Viele Investoren verwechseln Kreislaufwirtschaft mit Recycling – das ist falsch. Die positiven Auswirkungen des Recyclings reichen nicht annähernd aus, um die Geschwindigkeit zu kompensieren, mit der wir Abfall und Umweltverschmutzung erzeugen. Entscheidungen, die zu Beginn, in der Designphase eines Produkts, getroffen werden, bestimmen 80% seiner Umweltauswirkungen. Das macht die Kreislaufwirtschaft so überzeugend: Sie berücksichtigt alle Aspekte des Lebenszyklus eines Produkts – von der Konzeption über die verwendeten Materialien und den Herstellungsprozess bis hin zur Logistik des Vertriebs.

Natalie Falkman

Natalie Falkman ist Senior Portfolio Managerin für die RobecoSAM Circular Economy Equities Strategie. Sie kommt von Swedbank Robur, wo sie als Senior Portfolio Managerin für die Kapitalinvest-Aktienstrategie, einen globalen Fonds mit strengen Nachhaltigkeitskriterien und einem Fünf-Sterne-Ranking von Morningstar, tätig war. Davor hatte Falkman verschiedene Positionen bei der Carnegie Investment Bank in Stockholm inne, unter anderem als Aktienanalystin mit Schwerpunkt nordische Investitionsgüterunternehmen, als Analystin im Bereich Sales und Institutional Equity Sales für die nordische Region sowie als Leiterin Aktienresearch für Emerging Markets mit Schwerpunkt Russland, der GUS und Afrika. Sie verfügt über einen Master-of-Science-Abschluss in Wirtschaftswissenschaften und Betriebswirtschaft der Stockholm School of Economics.

Wie erreicht man ein Umdenken, um die starken Produktionsanreize zu senken?

Die Kreislaufwirtschaft erfordert eine Umstrukturierung der Art und Weise, wie Werte und Güter an verschiedene Verbraucher geliefert und zwischen ihnen geteilt werden.
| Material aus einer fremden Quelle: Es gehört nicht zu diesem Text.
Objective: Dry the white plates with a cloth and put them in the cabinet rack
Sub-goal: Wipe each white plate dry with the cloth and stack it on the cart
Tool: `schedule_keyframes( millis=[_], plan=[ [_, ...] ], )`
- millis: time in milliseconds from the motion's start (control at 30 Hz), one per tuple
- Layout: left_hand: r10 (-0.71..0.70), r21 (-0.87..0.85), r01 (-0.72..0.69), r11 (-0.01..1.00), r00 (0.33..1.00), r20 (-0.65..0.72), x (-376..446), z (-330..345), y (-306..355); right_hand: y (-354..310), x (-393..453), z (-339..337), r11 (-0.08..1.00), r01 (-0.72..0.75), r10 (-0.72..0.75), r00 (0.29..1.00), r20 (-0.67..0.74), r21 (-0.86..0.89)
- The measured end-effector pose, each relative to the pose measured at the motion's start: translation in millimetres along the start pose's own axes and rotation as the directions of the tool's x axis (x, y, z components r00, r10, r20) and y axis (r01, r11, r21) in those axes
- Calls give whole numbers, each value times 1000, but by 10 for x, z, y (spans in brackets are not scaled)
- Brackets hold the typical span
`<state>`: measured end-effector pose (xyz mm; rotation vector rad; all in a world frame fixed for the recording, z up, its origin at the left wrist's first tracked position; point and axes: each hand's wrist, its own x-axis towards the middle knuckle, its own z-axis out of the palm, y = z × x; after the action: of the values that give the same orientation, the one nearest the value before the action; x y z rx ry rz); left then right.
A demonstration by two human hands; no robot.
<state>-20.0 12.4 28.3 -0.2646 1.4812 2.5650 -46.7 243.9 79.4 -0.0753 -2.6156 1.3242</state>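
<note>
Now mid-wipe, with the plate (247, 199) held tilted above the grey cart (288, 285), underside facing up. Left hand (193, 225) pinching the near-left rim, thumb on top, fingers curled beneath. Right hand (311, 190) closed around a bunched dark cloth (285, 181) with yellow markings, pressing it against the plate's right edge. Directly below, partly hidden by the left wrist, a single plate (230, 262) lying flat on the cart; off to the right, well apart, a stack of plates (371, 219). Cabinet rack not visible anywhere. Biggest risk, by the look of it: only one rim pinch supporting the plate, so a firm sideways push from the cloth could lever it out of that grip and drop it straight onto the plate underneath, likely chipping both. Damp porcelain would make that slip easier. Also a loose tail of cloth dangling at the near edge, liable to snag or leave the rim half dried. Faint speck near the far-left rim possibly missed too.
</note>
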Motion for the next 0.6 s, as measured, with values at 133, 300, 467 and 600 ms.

Ride-Hailing und House-Sharing sind öffentlichkeitswirksame Beispiele, aber auch andere Sektoren nutzen die Vorteile der digitalen Expansion. PaaS-Modelle (Products as a Service), bei denen die Kunden ein Abonnement abschliessen, um zu mieten, statt zu kaufen, breiten sich in der gesamten Wirtschaft aus – von Landmaschinen und Modebekleidung bis hin zu Bürogeräten und Innenbeleuchtung. Für viele Unternehmen werden Gebühren für laufende Dienstleistungen zunehmend zu einer wichtigen Einnahmequelle.

Wird die Kreislaufwirtschaft bereits durch Rechtsvorschriften unterstützt?

Es gibt bereits wichtige strukturelle Strömungen, die Unternehmen unterstützen, die sich an den Grundsätzen der Kreislaufwirtschaft orientieren. Die umfassendste davon ist der Green Deal der EU für nachhaltiges Wirtschaftswachstum. Der Green Deal beinhaltet die Einführung einer Taxonomie, die definiert, welche Wirtschaftstätigkeiten als nachhaltig gelten.

Darüber hinaus wird die Einführung der Taxonomie auch die Offenlegung von Daten, Unternehmensbewertungen und Branchen-Benchmarking umfassen. Das bedeutet, dass zirkuläre Investitionen ein authentischer Weg sein werden, um glaubwürdige, messbare und positive Auswirkungen auf die Welt zu erzielen.